■ Work instruction ■
Copy the listing exactly, images excluded.

** Data extract follows **

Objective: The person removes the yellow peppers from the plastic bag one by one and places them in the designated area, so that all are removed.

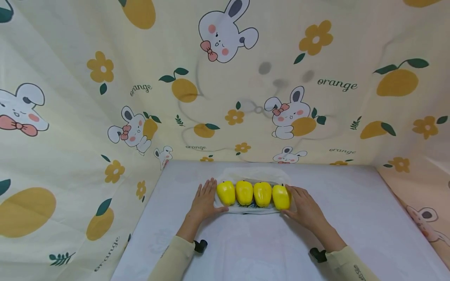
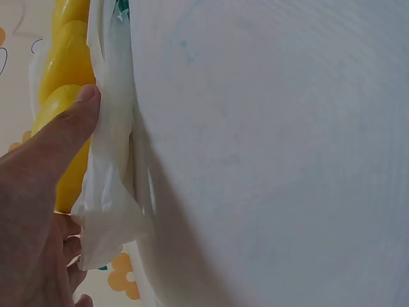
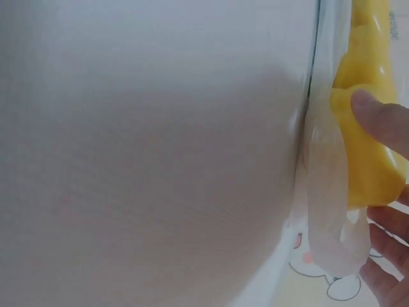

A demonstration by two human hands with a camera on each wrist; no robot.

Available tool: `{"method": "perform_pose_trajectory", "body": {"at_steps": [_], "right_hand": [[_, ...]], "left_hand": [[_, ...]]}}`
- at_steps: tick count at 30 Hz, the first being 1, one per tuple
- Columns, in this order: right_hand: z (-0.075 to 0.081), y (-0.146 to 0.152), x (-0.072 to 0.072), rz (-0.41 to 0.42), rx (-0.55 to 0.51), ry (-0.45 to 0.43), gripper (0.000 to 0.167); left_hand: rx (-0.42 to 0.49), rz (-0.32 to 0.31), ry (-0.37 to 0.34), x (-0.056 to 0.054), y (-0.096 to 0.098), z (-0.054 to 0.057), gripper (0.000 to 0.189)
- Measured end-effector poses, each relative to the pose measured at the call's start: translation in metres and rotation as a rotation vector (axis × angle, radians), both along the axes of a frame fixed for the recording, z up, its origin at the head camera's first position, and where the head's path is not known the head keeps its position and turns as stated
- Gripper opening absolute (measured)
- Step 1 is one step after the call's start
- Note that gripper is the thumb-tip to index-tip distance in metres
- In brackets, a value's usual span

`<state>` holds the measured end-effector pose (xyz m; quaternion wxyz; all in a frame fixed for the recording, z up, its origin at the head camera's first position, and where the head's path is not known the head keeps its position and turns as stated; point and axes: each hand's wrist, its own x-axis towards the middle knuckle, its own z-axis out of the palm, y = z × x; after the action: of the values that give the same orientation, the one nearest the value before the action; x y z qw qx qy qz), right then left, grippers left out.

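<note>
Several glossy yellow bell peppers [image 1: 244,192] lie side by side in a row on a thin white plastic bag [image 1: 239,210], stems toward the back. At the row's left end is my left hand [image 1: 205,201], fingers extended away from me and thumb along the bag's near edge. In the left wrist view, the thumb [image 2: 70,125] rests against the end pepper [image 2: 57,105]. My right hand [image 1: 306,207] touches the rightmost pepper [image 1: 281,197], thumb at its near end and fingers along its right side. The right wrist view shows this thumb [image 3: 380,118] on the yellow skin, with the other fingers spread below.
A white-covered table [image 1: 242,249] lies under the bag. Cream cloth [image 1: 218,109] printed with rabbits, oranges and flowers stands behind and on both sides. Small black devices [image 1: 200,246] sit at both wrists by the beige sleeves.
</note>
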<state>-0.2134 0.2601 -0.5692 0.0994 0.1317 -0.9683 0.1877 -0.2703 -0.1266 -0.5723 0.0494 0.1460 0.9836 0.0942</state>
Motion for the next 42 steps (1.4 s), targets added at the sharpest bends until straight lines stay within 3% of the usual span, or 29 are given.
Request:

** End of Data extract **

■ Result of this task ■
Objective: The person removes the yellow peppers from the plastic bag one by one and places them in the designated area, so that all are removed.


A demonstration by two human hands with a camera on each wrist; no robot.

Available tool: `{"method": "perform_pose_trajectory", "body": {"at_steps": [_], "right_hand": [[_, ...]], "left_hand": [[_, ...]]}}`
- at_steps: tick count at 30 Hz, the first being 1, one per tuple
- Columns, in this order: right_hand: z (-0.075 to 0.081), y (-0.146 to 0.152), x (-0.072 to 0.072), rz (-0.41 to 0.42), rx (-0.55 to 0.51), ry (-0.45 to 0.43), gripper (0.000 to 0.167); left_hand: rx (-0.42 to 0.49), rz (-0.32 to 0.31), ry (-0.37 to 0.34), x (-0.056 to 0.054), y (-0.096 to 0.098), z (-0.054 to 0.057), gripper (0.000 to 0.189)
- Measured end-effector poses, each relative to the pose measured at the call's start: translation in metres and rotation as a rotation vector (axis × angle, radians), both along the axes of a frame fixed for the recording, z up, its origin at the head camera's first position, and where the head's path is not known the head keeps its position and turns as stated
- Gripper opening absolute (measured)
- Step 1 is one step after the call's start
- Note that gripper is the thumb-tip to index-tip distance in metres
- In brackets, a value's usual span

`<state>` holds the measured end-effector pose (xyz m; quaternion wxyz; all in a frame fixed for the recording, z up, its origin at the head camera's first position, and where the head's path is not known the head keeps its position and turns as stated; point and axes: each hand's wrist, its own x-axis towards the middle knuckle, its own z-axis out of the palm, y = z × x; after the action: of the values that give the same orientation, the one nearest the value before the action; x y z qw qx qy qz), right then left, grippers left out.

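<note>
Several glossy yellow bell peppers [image 1: 244,192] lie side by side in a row on a thin white plastic bag [image 1: 239,210], stems toward the back. At the row's left end is my left hand [image 1: 205,201], fingers extended away from me and thumb along the bag's near edge. In the left wrist view, the thumb [image 2: 70,125] rests against the end pepper [image 2: 57,105]. My right hand [image 1: 306,207] touches the rightmost pepper [image 1: 281,197], thumb at its near end and fingers along its right side. The right wrist view shows this thumb [image 3: 380,118] on the yellow skin, with the other fingers spread below.
A white-covered table [image 1: 242,249] lies under the bag. Cream cloth [image 1: 218,109] printed with rabbits, oranges and flowers stands behind and on both sides. Small black devices [image 1: 200,246] sit at both wrists by the beige sleeves.
</note>
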<state>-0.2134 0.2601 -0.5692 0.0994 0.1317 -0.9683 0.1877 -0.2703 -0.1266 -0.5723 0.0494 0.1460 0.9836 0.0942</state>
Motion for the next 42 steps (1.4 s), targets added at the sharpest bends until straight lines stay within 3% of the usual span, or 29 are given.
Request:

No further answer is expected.